WV Becoming a Biometrics Hub
More than ninety people attended TechConnectWV’s forum on June 20 – “Next Steps in Identity Technologies: Biometrics and Beyond” – at the Robert H. Mollohan Research Center. TechConnectWV sponsored the event in conjunction with CSC and IMTAS to bring together stakeholders in the biometrics and identity management sectors to discuss opportunities for collaboration that could lead to new jobs and economic growth.
Mr. David Cuthbertson, Assistant Director of the FBI’s Criminal Justice Information Services (CJIS) Division and Col. Douglas Flohr, Director for Operations of the Biometrics Identity Management Agency, shared insights and information on where the Federal government is headed in terms of identity management and biometrics. Three outstanding professors – Dr. Bojan Cukic of West Virginia University, Dr. Terry Fenger of Marshall University, and Dr. Marios Savvides of Carnegie Mellon discussed their groundbreaking work in biometrics, forensics, and identity management, as well.

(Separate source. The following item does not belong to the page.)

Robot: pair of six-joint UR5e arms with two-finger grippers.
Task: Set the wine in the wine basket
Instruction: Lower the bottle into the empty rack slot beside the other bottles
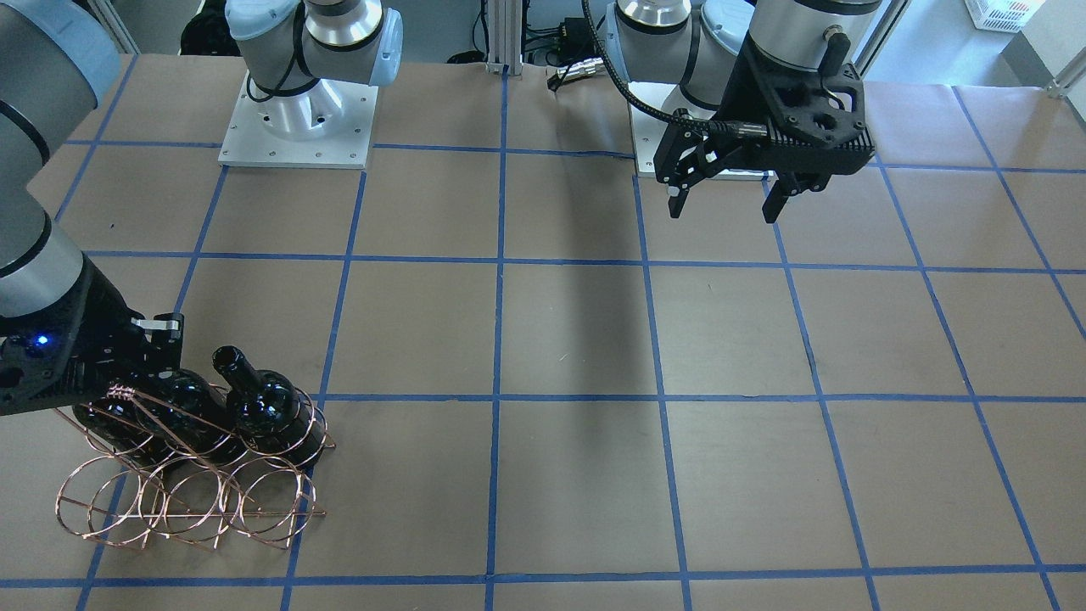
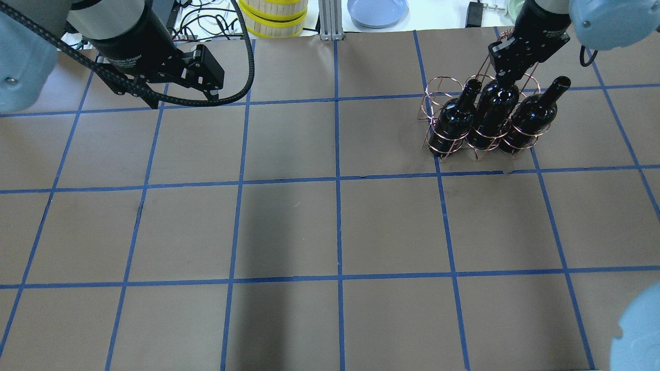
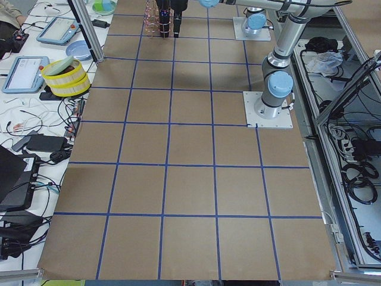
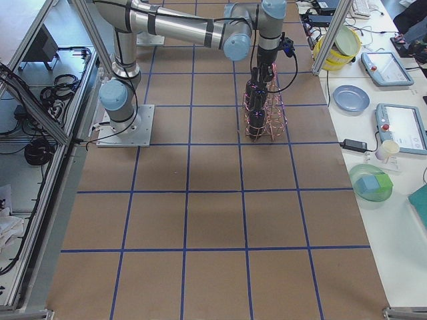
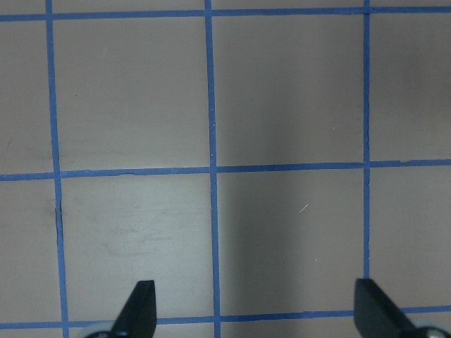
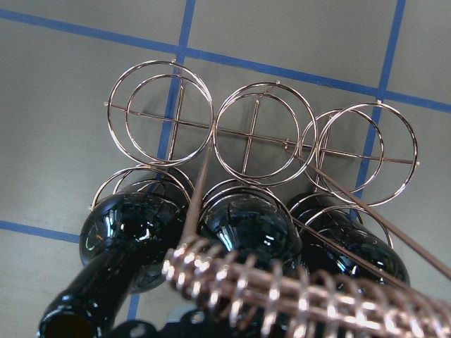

Given TechConnectWV’s keen interest in R&D, it was good to hear about the CJIS commitment of $20 million in funding for the FBI’s Biometrics Center of Excellence, for research and development in FY2013. Given the understandable pressure on Federal government budgets, the funding reflects the FBI’s commitment to sustain Senator Byrd’s vision of the FBI as a center of synergistic, inter-agency cooperation designed to serve law enforcement, homeland security and national defense.
U.S. Senator Jay Rockefeller sent greetings and words of support, saying, “I applaud TechConnect, and its partners, the Computer Sciences Corporation and IMTAS, for their forward thinking leadership in spurring timely discussions on how we best seize the incredible opportunities that are right here in our own back yard.”
In his concluding remarks, John S. Hooks, Jr., Director of CSC Identity Labs in Fairmont, said West Virginia is recognized as the center point for biometrics and identity management services and noted that the existing public-private-academic partnership can help spur more growth, above and beyond the 4,000 jobs in north central West Virginia.